Pemilihan
Rektor Serentak
L Tri Setyawanta ; Guru Besar Fakultas Hukum (FH) Universitas Diponegoro
|
SUARA
MERDEKA, 29 September 2014
Dua perguruan tinggi negeri terbesar di Jawa Tengah, yakni Universitas
Diponegoro (Undip) dan Universitas Negeri Semarang (Unnes) akan melangsungkan
pemilihan rektor pada hari yang sama, Senin (29/9/14).
Ini bukan suatu kebetulan melainkan memang dirancang diserentakkan
kendati akhir masa jabatan rektor di dua PTN itu berbeda hampir satu bulan.

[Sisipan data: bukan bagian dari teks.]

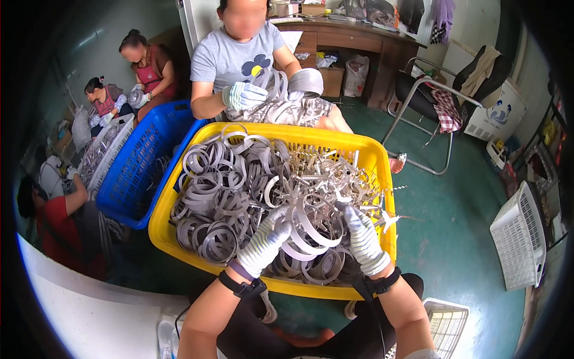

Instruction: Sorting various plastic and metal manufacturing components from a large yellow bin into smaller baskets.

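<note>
In front of me stands a yellow plastic basket (335,292) filled with grey metal rings (218,242) and twisted silvery metal scraps (326,169). My left hand (263,240), in a striped white glove, is closed on several loose metal rings (310,230) above the near part of the heap. Beside their right edge is my right hand (363,239), gloved too, its fingers bent and pressed together. What lies between its fingertips, if anything, is hidden among the metal. Both wrists wear black straps.
Across the basket sits a co-worker (236,57) in gloves, holding similar rings (308,82). A blue basket (146,155) adjoins mine on the left, with other people beyond. At right are a chair (439,99) and a white basket (517,236). Behind stands a wooden desk (350,40).
</note>
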Available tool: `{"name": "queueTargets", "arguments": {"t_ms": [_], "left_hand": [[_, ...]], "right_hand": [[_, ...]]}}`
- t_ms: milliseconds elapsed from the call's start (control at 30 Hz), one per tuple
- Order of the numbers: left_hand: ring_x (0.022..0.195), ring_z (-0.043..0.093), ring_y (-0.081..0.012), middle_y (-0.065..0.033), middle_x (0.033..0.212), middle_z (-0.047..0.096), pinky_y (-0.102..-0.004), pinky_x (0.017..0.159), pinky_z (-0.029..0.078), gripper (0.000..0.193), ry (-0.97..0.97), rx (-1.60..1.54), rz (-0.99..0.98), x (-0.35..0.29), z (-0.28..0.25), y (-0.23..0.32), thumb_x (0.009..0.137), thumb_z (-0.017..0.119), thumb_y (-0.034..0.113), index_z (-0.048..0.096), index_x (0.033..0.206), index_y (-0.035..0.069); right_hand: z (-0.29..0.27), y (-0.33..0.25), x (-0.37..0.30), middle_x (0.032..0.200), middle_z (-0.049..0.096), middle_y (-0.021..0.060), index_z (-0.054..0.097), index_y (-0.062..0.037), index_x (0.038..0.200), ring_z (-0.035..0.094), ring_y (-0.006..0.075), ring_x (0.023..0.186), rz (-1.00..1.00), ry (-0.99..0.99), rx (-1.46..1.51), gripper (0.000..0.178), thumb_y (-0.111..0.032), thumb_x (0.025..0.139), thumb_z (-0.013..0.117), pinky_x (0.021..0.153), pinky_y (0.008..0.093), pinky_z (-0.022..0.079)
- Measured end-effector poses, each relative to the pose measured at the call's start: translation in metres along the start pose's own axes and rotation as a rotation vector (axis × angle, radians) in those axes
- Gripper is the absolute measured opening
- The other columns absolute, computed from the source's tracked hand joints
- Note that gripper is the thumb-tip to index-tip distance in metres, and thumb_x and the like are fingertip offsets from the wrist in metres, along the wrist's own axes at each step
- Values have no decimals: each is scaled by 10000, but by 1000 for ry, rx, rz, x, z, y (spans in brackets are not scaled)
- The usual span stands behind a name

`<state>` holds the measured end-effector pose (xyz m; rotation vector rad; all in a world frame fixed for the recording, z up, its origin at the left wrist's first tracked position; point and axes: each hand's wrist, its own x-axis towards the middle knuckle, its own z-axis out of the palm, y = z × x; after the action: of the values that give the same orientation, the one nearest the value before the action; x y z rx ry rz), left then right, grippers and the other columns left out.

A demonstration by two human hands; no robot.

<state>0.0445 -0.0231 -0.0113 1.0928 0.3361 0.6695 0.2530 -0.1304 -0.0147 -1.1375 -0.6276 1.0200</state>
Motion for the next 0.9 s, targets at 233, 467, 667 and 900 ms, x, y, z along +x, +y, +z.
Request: {"name": "queueTargets", "arguments": {"t_ms": [233,467,667,900], "left_hand": [[1361,394,-224,-94,1505,410,-380,1174,289,911,83,-213,-55,0,-28,-24,873,466,740,380,1469,57],[1201,527,-196,-113,1337,548,-367,1019,445,421,-103,-342,91,7,9,-31,1040,433,314,443,1368,50],[1197,562,-242,-137,1342,530,-415,1019,486,397,-117,-463,-26,-5,12,7,1015,488,294,506,1342,70],[1033,636,-178,-79,1235,641,-343,931,523,415,-37,-124,-218,0,2,-10,980,574,361,590,1280,74]], "right_hand": [[38,-4,-31,986,673,63,605,-21,1228,591,134,882,22,-457,-573,335,-165,932,667,812,315,502],[31,28,-37,1162,664,217,610,-6,1232,631,360,1068,-451,-361,-736,352,-145,910,645,952,383,475],[-49,-35,-109,1122,648,67,596,-70,1283,580,221,1058,-622,-34,-830,338,-77,946,572,955,355,452],[-264,-53,-373,971,655,25,646,-25,1095,586,124,833,0,827,-829,181,-96,940,585,694,273,490]]}}
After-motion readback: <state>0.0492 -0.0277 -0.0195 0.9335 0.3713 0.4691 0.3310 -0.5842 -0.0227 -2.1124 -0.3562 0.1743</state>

Artinya, dengan pemilihan serentak, hanya ada seorang wakil kementerian
yang datang ke Semarang, untuk dua agenda, yakni ke Undip dan ke Unnes. Bisa
jadi Dirjen Dikti akan mendapatkan mandat menteri. Atau akan jadi sejarah tak
terlupakan apabila pada akhir masa jabatannya, Mendikbud M Nuh berkenan
datang.
Beberapa kalangan memang sering mempersoalkan kenapa menteri memiliki
35% hak suara untuk pilihan rektor di PTN. Argumentasi klasik biasanya
mengacu pada ketentuan bahwa PTN adalah milik pemerintah dan menjadi rasional
kalau ”pemilik” juga punya hak pilih.
Di samping hak pilih itu merupakan representasi dari birokrasi, yang
memperlihatkan bahwa rektor punya tugas tambahan sebagai birokrat. Adapun
tugas utamanya masih tetap, yakni sebagai akademisi yang melaksanakan Tri
Darma Perguruan Tinggi.
Sekaligus menjalankan sistem birokrasi, yaitu birokrasi kementerian.
Kriteria sebagai birokrat akademisi ditentukan oleh Mendikbud yang
terakumulasi dalam 35% hak suara ketika pemilihan rektor dilaksanakan.
Apakah seorang calon rektor memenuhi syarat sebagai birokrat akademisi
akan dilihat dari beberapa kriteria yang bervariasi. Asalkan calon rektor
seorang doktor, lebih-lebih dengan jabatan akademik profesor, tentu memenuhi
kriteria tentang kepakaran.
Kriteria yang lebih penting sebenarnya adalah pengalaman di bidang
manajemen perguruan tinggi. Pengalaman ini akan dapat dilihat dari rekam
jejak dan sepak terjangnya sebagai ”birokrat” kampus yang inovatif.
Dominasi
Senat
Secara normatif, semua persyaratan itu tentu dapat dipenuhi oleh
mayoritas calon rektor yang berkompetisi memperebutkan suara menteri. Lalu
kriteria apa lagi yang harus dipenuhi untuk mendapatkan suara menteri?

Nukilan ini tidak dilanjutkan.